*Task to complete*. Go through the records and report each line in which the word "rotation" occurs.

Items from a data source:
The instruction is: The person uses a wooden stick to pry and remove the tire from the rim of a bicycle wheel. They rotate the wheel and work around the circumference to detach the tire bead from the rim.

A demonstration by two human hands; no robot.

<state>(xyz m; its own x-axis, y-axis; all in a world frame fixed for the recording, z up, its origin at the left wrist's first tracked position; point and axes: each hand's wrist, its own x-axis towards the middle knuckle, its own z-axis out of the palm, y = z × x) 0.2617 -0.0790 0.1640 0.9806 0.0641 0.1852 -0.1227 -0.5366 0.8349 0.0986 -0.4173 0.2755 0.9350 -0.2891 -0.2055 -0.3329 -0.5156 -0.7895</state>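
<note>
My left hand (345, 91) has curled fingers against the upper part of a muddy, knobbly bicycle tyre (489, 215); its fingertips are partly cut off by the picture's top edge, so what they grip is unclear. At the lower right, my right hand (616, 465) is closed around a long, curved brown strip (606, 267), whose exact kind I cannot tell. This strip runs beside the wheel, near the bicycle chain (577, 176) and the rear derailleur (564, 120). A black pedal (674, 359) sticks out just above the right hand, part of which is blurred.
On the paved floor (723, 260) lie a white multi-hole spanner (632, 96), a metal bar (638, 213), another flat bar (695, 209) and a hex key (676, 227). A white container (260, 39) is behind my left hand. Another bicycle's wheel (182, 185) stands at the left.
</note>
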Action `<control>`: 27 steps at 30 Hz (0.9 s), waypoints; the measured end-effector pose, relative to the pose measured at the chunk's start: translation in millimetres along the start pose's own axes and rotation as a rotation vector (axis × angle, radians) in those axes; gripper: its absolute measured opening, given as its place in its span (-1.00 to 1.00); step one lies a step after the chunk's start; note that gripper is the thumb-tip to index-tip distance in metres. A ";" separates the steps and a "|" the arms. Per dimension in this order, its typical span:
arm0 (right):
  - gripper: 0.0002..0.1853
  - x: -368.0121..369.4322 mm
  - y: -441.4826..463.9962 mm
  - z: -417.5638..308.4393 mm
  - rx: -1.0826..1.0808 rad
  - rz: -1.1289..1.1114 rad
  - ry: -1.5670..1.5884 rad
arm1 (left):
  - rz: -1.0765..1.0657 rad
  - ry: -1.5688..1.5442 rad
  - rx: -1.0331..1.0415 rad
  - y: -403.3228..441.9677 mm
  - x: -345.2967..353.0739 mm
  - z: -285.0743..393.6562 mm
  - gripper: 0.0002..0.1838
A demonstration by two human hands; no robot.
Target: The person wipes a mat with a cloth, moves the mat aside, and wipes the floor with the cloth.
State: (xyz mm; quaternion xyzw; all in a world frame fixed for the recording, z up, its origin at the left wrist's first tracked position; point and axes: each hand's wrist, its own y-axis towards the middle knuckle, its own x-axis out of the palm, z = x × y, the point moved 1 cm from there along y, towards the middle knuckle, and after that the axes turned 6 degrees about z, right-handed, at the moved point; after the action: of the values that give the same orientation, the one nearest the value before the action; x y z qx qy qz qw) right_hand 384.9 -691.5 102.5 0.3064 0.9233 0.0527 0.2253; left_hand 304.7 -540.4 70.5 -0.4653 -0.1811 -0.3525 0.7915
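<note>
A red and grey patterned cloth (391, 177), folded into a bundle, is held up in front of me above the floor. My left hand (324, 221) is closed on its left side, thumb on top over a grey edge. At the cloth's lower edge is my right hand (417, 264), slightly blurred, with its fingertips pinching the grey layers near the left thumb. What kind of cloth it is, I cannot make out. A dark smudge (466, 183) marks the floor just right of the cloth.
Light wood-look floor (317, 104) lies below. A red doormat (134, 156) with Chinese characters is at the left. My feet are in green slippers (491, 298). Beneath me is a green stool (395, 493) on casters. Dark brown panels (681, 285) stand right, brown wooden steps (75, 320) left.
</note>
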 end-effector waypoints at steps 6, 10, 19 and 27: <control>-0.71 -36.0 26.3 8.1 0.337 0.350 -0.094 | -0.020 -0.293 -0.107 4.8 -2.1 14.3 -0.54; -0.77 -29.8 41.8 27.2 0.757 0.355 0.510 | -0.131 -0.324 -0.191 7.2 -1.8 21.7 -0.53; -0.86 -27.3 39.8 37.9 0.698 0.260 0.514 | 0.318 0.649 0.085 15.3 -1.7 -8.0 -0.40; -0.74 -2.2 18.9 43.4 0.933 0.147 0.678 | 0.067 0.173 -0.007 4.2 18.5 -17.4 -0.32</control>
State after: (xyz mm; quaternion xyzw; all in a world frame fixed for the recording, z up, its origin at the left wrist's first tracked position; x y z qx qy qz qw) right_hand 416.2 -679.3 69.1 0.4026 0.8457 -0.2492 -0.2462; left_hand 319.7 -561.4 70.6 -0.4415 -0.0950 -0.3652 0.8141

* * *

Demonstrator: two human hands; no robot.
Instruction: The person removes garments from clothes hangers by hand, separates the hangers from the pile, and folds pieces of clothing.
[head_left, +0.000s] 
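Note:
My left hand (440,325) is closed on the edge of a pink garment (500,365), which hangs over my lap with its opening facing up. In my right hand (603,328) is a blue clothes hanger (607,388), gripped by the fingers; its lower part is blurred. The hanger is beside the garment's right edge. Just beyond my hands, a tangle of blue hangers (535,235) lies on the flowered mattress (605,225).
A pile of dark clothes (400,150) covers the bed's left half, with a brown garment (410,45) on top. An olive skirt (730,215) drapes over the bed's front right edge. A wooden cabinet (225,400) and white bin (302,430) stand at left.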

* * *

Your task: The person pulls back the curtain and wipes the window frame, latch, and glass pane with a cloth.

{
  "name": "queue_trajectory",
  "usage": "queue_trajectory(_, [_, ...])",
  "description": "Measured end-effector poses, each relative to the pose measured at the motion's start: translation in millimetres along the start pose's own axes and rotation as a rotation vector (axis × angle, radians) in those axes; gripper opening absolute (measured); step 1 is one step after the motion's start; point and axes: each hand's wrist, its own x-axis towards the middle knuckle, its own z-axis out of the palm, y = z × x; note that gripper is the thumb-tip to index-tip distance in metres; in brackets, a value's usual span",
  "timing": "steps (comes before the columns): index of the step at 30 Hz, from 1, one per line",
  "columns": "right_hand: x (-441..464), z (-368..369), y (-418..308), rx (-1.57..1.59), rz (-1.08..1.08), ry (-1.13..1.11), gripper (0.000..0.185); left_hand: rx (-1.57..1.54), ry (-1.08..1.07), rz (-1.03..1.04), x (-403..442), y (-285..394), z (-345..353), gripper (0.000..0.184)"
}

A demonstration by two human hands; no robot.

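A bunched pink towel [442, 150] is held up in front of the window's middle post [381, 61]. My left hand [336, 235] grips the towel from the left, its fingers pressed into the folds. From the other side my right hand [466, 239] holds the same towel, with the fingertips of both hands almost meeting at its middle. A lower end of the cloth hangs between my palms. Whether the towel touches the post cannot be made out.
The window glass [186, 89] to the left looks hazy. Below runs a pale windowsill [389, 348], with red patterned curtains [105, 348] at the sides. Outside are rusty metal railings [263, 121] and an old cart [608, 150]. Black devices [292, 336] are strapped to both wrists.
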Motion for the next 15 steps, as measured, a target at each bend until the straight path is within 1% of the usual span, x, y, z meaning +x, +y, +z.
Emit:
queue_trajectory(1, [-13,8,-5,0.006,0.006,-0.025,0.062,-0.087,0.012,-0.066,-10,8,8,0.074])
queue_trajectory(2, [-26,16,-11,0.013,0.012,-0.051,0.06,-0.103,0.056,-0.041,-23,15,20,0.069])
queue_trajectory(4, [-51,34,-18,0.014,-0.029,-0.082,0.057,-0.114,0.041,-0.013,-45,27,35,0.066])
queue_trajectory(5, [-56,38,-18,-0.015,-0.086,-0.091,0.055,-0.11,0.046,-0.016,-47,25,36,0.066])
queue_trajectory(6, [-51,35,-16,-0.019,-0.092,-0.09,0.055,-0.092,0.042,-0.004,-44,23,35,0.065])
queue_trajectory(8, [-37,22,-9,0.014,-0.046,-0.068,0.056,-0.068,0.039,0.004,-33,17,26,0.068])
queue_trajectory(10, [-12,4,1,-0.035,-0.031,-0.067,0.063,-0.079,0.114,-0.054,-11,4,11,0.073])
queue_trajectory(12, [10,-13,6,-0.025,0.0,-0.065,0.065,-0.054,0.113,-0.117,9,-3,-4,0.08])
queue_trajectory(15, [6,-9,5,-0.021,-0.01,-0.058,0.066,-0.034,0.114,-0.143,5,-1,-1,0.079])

*Exercise output*.
Action `<control>`: 27 steps at 30 Hz (0.9 s), waypoints; the measured end-effector pose, relative to the pose measured at the chunk's start: translation in millimetres along the start pose's own axes and rotation as a rotation vector (axis × angle, radians) in those axes; gripper: its absolute measured opening, given as its place in its span (-1.00 to 1.00); step one lies a step after the chunk's start; note that gripper is the thumb-tip to index-tip distance in metres. A ";" separates the steps and a "|" the arms. Per dimension in this order, its typical span:
  "description": "Measured end-effector poses, each relative to the pose measured at the motion's start: translation in millimetres along the start pose's own axes and rotation as a rotation vector (axis × angle, radians) in those axes; gripper opening absolute (measured); step 1 is one step after the motion's start; point and axes: each hand's wrist, its own x-axis towards the middle knuckle, its own z-axis out of the palm, y = z × x; note that gripper is the thumb-tip to index-tip distance in metres; in brackets, a value's usual span",

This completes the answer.